#### Provided data:

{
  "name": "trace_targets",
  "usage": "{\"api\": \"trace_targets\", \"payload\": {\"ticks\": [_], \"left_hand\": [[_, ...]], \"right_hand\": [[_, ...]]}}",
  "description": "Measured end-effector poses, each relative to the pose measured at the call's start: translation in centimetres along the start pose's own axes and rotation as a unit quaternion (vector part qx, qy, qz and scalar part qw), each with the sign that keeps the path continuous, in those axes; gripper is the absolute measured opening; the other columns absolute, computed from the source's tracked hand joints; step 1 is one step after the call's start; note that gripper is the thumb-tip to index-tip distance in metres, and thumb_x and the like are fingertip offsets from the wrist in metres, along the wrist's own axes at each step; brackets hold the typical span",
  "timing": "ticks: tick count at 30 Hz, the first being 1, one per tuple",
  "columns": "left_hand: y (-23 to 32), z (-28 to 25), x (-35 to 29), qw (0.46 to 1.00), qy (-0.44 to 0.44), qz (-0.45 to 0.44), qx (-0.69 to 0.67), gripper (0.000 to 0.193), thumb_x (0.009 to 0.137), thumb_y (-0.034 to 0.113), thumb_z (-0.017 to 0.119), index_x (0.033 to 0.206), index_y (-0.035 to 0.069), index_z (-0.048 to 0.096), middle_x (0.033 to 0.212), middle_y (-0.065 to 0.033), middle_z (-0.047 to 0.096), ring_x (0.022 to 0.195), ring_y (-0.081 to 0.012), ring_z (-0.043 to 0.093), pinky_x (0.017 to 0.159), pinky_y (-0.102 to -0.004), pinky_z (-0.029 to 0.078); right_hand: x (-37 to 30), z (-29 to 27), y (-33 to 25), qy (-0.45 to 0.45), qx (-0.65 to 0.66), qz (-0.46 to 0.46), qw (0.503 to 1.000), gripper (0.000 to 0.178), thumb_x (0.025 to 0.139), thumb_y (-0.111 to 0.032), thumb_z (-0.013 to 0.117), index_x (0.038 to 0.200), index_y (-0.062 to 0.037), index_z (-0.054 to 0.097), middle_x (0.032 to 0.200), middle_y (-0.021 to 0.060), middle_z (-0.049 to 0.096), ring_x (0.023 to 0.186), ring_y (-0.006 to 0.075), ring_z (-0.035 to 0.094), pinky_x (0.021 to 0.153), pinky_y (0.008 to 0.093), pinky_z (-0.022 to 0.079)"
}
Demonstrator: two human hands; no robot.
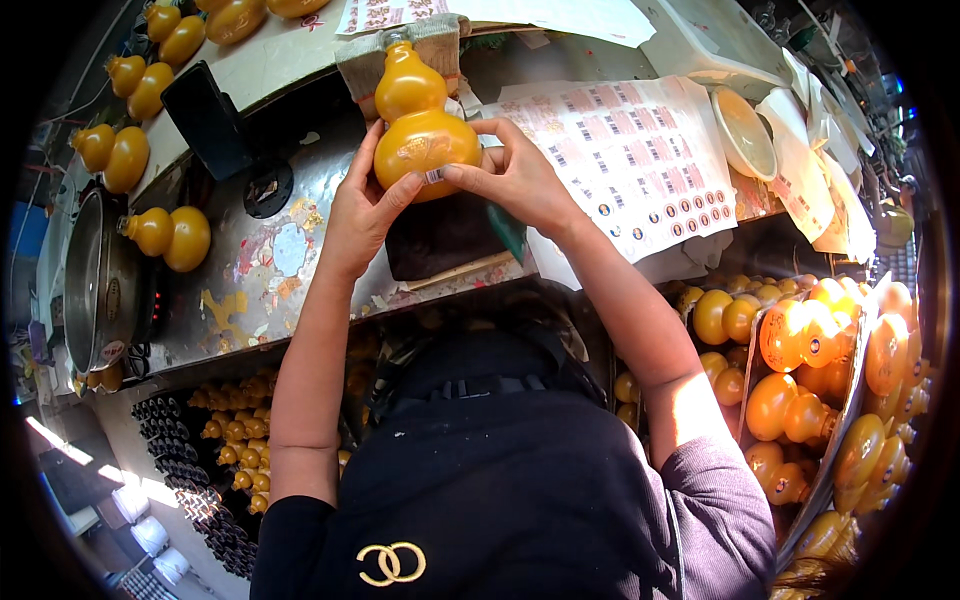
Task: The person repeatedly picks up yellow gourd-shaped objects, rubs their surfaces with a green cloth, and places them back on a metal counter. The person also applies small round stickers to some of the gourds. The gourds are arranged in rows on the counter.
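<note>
Stained metal worktop (330, 165) disappearing under sticker sheets (640, 150) at right. Left hand (367, 215) and right hand (525, 185), fingertips hiding, cupping glossy gourd-shaped bottle (418, 128) far centre, thumbs (402, 196) pressing label (434, 175); ribbed cloth (358, 75) showing beyond.

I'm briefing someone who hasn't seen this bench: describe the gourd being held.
Find the grey worktable, then the left hand and right hand over it. Between them is a glossy yellow-orange gourd, smaller bulb pointing away. Unlike the other gourds, it's held, both thumbs beside its small barcode sticker.
</note>
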State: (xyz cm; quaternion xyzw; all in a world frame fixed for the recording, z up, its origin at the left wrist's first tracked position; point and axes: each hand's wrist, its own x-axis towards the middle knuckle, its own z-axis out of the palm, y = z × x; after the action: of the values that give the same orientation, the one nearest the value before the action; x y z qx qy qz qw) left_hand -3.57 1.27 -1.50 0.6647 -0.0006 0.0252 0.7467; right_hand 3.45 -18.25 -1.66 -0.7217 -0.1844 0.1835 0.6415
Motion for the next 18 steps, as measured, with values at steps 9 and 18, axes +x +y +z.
{"api": "trace_targets", "payload": {"ticks": [9, 18], "left_hand": [[0.02, -0.21, -0.05, 1.0, 0.0, -0.011, 0.002, 0.082, 0.088, 0.023, 0.071, 0.148, -0.001, 0.021, 0.139, -0.0132, 0.043, 0.126, -0.0191, 0.045, 0.105, -0.0298, 0.037], [-0.29, -0.35, -0.05, 1.0, 0.0, -0.007, -0.014, 0.085, 0.087, 0.022, 0.072, 0.149, 0.0, 0.019, 0.143, -0.0132, 0.038, 0.128, -0.0206, 0.043, 0.106, -0.0309, 0.037]], "right_hand": [[-0.12, -0.02, 0.04, -0.002, 0.009, 0.001, 1.0, 0.067, 0.078, -0.036, 0.08, 0.119, 0.0053, 0.048, 0.064, -0.0048, 0.05, 0.059, 0.0017, 0.045, 0.056, 0.0187, 0.038], [0.01, -0.29, 0.35, -0.011, 0.015, 0.004, 1.0, 0.068, 0.078, -0.036, 0.08, 0.12, 0.0056, 0.046, 0.065, -0.004, 0.05, 0.061, 0.0026, 0.045, 0.058, 0.0191, 0.039]]}}
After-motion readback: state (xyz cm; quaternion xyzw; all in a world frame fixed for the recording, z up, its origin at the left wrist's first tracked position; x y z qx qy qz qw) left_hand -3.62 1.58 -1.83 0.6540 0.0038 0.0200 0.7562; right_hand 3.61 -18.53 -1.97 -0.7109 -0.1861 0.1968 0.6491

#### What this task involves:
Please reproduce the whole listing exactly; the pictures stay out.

#### Problem solution:
{
  "name": "trace_targets",
  "usage": "{\"api\": \"trace_targets\", \"payload\": {\"ticks\": [_], \"left_hand\": [[_, ...]], \"right_hand\": [[_, ...]]}}",
  "description": "Measured end-effector poses, each relative to the pose measured at the call's start: translation in centimetres along the start pose's own axes and rotation as a unit quaternion (vector part qx, qy, qz and scalar part qw), each with the sign that keeps the path continuous, in those axes; gripper is the absolute measured opening; the other columns absolute, computed from the source's tracked hand joints; step 1 is one step after the call's start; note that gripper is the thumb-tip to index-tip distance in metres, and thumb_x and the like are fingertip offsets from the wrist in metres, along the wrist's own axes at each step; brackets hold the typical span",
  "timing": "ticks: tick count at 30 Hz, the first being 1, one per tuple",
  "columns": "left_hand: y (-23 to 32), z (-28 to 25), x (-35 to 29), qw (0.46 to 1.00), qy (-0.44 to 0.44), qz (-0.45 to 0.44), qx (-0.69 to 0.67), gripper (0.000 to 0.193), thumb_x (0.009 to 0.137), thumb_y (-0.034 to 0.113), thumb_z (-0.017 to 0.119), index_x (0.033 to 0.206), index_y (-0.035 to 0.069), index_z (-0.048 to 0.096), middle_x (0.033 to 0.212), middle_y (-0.065 to 0.033), middle_z (-0.047 to 0.096), ring_x (0.022 to 0.195), ring_y (-0.081 to 0.012), ring_z (-0.043 to 0.093), pinky_x (0.017 to 0.159), pinky_y (-0.102 to -0.004), pinky_z (-0.029 to 0.078); right_hand: x (-37 to 30), z (-29 to 27), y (-33 to 25), qy (-0.45 to 0.45), qx (-0.65 to 0.66), qz (-0.46 to 0.46), qw (0.503 to 1.000), gripper (0.000 to 0.178), thumb_x (0.025 to 0.139), thumb_y (-0.111 to 0.032), thumb_z (-0.013 to 0.117), index_x (0.038 to 0.200), index_y (-0.062 to 0.037), index_z (-0.054 to 0.097), middle_x (0.032 to 0.200), middle_y (-0.021 to 0.060), middle_z (-0.049 to 0.096), ring_x (0.023 to 0.186), ring_y (-0.006 to 0.075), ring_z (-0.035 to 0.094), pinky_x (0.021 to 0.153), pinky_y (0.008 to 0.093), pinky_z (-0.022 to 0.079)"
}
Demonstrator: two human hands; no robot.
Task: The person repeatedly picks up yellow gourd-shaped objects, rubs their surfaces with a green cloth, and places them back on a metal counter. The person also applies small round stickers to some of the gourds. The gourds are arranged in rows on the counter.
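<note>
Stained metal worktop (330, 165) disappearing under sticker sheets (640, 150) at right. Left hand (367, 215) and right hand (525, 185), fingertips hiding, cupping glossy gourd-shaped bottle (418, 128) far centre, thumbs (402, 196) pressing label (434, 175); ribbed cloth (358, 75) showing beyond.

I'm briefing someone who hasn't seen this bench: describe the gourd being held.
Find the grey worktable, then the left hand and right hand over it. Between them is a glossy yellow-orange gourd, smaller bulb pointing away. Unlike the other gourds, it's held, both thumbs beside its small barcode sticker.
</note>
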State: (xyz cm; quaternion xyzw; all in a world frame fixed for the recording, z up, its origin at the left wrist's first tracked position; point and axes: each hand's wrist, its own x-axis towards the middle knuckle, its own z-axis out of the palm, y = z × x; after the action: of the values that give the same orientation, the one nearest the value before the action; x y z qx qy qz qw) left_hand -3.57 1.27 -1.50 0.6647 -0.0006 0.0252 0.7467; right_hand 3.45 -18.25 -1.66 -0.7217 -0.1844 0.1835 0.6415
Motion for the next 18 steps, as measured, with values at steps 9 and 18, axes +x +y +z.
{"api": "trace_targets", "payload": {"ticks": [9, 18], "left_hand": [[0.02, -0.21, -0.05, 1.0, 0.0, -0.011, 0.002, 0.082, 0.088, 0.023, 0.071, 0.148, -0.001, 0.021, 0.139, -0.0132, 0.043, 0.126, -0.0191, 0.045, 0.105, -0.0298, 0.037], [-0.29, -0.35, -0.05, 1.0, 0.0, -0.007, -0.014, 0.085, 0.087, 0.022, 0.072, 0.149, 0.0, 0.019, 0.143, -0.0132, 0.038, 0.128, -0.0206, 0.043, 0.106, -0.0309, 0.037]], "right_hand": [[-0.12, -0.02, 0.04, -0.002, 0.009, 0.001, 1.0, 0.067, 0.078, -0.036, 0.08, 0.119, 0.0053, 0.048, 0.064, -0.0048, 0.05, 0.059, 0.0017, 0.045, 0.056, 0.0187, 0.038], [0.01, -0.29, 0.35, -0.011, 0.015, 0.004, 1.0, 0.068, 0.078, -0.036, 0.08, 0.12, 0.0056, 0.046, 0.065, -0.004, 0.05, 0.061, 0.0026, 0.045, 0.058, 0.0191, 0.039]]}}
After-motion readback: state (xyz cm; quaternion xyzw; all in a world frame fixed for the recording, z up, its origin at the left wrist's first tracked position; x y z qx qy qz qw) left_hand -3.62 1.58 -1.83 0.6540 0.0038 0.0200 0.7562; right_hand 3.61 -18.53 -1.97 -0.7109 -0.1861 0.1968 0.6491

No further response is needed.